悠月只轻轻“嗯”了一声,上了车。后视镜里,那个六十五岁的老人站在门口,目光阴鸷地盯着她离开的方向。
这一走,果然是整整七天。
王的日子忽然变得难熬。腿上的伤已经好得差不多,行动不再需要人搀扶,可身体却像被掏空了一样空虚。

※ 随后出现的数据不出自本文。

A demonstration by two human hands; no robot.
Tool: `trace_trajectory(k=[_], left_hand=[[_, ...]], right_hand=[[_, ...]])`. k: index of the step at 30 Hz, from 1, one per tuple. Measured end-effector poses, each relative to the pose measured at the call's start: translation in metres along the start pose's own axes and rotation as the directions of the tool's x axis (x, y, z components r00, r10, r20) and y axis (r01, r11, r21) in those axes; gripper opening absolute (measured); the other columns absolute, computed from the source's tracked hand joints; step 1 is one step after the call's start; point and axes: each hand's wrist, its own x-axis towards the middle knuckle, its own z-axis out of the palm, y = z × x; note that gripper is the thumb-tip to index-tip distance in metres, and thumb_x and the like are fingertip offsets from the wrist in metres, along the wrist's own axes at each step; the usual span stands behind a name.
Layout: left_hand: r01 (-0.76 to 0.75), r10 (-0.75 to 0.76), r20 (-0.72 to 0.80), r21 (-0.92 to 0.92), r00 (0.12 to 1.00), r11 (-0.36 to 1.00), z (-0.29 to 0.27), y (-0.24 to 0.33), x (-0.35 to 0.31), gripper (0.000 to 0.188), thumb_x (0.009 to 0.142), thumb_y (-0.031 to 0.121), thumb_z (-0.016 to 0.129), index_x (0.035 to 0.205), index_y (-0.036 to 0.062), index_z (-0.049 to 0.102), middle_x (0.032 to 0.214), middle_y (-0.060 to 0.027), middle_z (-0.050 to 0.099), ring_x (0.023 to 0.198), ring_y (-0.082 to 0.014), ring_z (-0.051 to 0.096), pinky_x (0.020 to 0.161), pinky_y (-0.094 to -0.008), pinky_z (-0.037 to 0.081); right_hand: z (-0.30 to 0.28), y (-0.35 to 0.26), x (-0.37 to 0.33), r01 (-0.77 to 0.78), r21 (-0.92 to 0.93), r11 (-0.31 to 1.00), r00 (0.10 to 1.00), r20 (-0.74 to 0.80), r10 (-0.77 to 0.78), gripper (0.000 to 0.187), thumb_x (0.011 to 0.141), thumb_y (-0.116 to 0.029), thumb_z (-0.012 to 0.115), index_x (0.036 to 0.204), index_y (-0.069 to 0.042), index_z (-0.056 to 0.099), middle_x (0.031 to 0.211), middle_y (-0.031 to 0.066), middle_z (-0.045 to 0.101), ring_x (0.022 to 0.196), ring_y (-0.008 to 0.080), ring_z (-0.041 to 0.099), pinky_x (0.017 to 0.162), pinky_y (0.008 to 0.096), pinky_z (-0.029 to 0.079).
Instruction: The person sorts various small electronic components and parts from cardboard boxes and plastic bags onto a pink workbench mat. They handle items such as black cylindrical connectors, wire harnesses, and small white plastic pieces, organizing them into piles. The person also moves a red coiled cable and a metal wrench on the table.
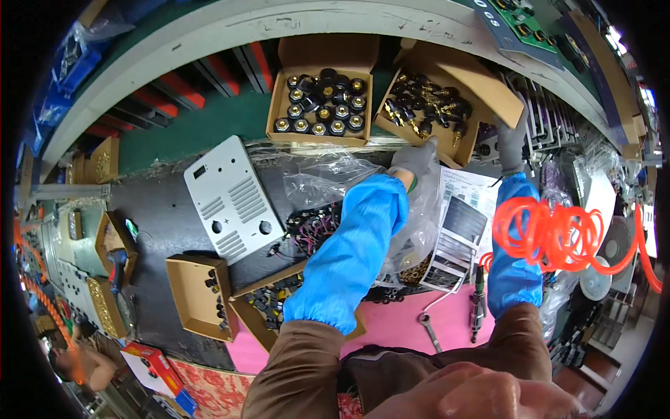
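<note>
A tilted cardboard box (453, 155) of black-and-brass connectors (429, 105) stands at the back of the bench. Its near left edge is gripped by my left hand (414, 158), in a grey glove. At the box's right side, by its raised flap (488, 84), my gloved right hand (512, 143) closes on the cardboard; the flap partly hides its fingers. Just left stands a second open box (317, 139) with rows of black round parts with metal nuts (321, 105). Printed sheets (464, 209) and clear plastic bags (419, 223) lie below my hands.
A white slotted metal panel (234, 199) lies left of centre. Nearer are cardboard boxes of small parts (199, 293) (272, 307). A coiled orange air hose (551, 234) hangs over my right forearm. A wrench (429, 332) and a slim power screwdriver (478, 307) rest on the pink mat (398, 321).
</note>
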Motion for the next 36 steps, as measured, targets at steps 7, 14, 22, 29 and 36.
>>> trace_trajectory(k=[7,14,22,29,36], left_hand=[[0.038,-0.015,-0.214,0.103,0.977,0.994,0.02,0.008,0.019,0.044,0.088,0.037,0.049,0.098,0.0009,0.072,0.105,-0.0261,0.068,0.1,-0.0427,0.065,0.085,-0.0472,0.052],[-0.238,0.232,-0.148,-0.023,0.961,0.971,-0.03,-0.008,-0.028,0.026,0.089,0.024,0.056,0.088,0.0002,0.066,0.081,-0.0176,0.068,0.074,-0.0311,0.067,0.065,-0.0417,0.051],[0.02,-0.018,0.015,-0.126,1.0,0.992,-0.095,0.022,-0.181,0.028,0.088,0.024,0.056,0.088,-0.002,0.066,0.069,-0.0127,0.063,0.06,-0.0221,0.061,0.057,-0.0354,0.048],[-0.2,0.192,-0.111,-0.058,0.975,0.978,-0.153,-0.023,-0.173,0.032,0.085,0.026,0.059,0.091,-0.0044,0.068,0.074,-0.0151,0.065,0.075,-0.0254,0.064,0.072,-0.0366,0.049],[-0.328,0.366,-0.101,0.274,0.925,0.904,-0.198,-0.033,-0.177,0.025,0.087,0.023,0.058,0.09,-0.0005,0.066,0.081,-0.0172,0.064,0.074,-0.0276,0.061,0.071,-0.0369,0.048]], right_hand=[[0.021,0.06,0.011,-0.128,-0.053,0.99,0.981,-0.156,0.118,0.053,0.085,-0.029,0.076,0.125,-0.002,0.056,0.112,0.0149,0.067,0.104,0.0266,0.064,0.09,0.0366,0.049],[0.012,-0.051,0.014,0.147,0.026,0.989,0.988,-0.052,-0.146,0.034,0.088,-0.003,0.056,0.122,0.002,0.059,0.113,0.0167,0.066,0.106,0.0264,0.063,0.091,0.0344,0.048],[-0.078,-0.119,-0.099,-0.173,0.261,0.95,0.951,-0.207,0.23,0.03,0.091,-0.013,0.058,0.113,0.007,0.064,0.105,0.0104,0.067,0.091,0.0184,0.064,0.078,0.0324,0.053],[-0.128,-0.224,-0.118,-0.059,-0.201,0.978,0.985,-0.169,0.025,0.023,0.095,-0.013,0.062,0.107,0.006,0.069,0.108,0.0166,0.065,0.094,0.0255,0.066,0.076,0.0353,0.054],[-0.101,-0.21,-0.152,0.049,-0.346,0.937,0.973,-0.195,-0.123,0.027,0.098,-0.015,0.058,0.112,0.008,0.064,0.111,0.0194,0.063,0.095,0.0265,0.065,0.079,0.0372,0.055]])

晚上躺在床上,脑海里全是悠月在浴缸里起伏的身子、她压抑又甜腻的呻吟、她被内射后微微发颤的腰肢。他试着自己解决,可手活再怎么用力,也远比不上那具又软又会吸的身子。
烦躁渐渐变成怒气。第三天晚上,儿子回来探望,两人终于爆发了。
“你腿不是快好了吗?还天天让悠月跑来跑去侍候你,她自己家里还有事。”儿子站在客厅里,语气不善。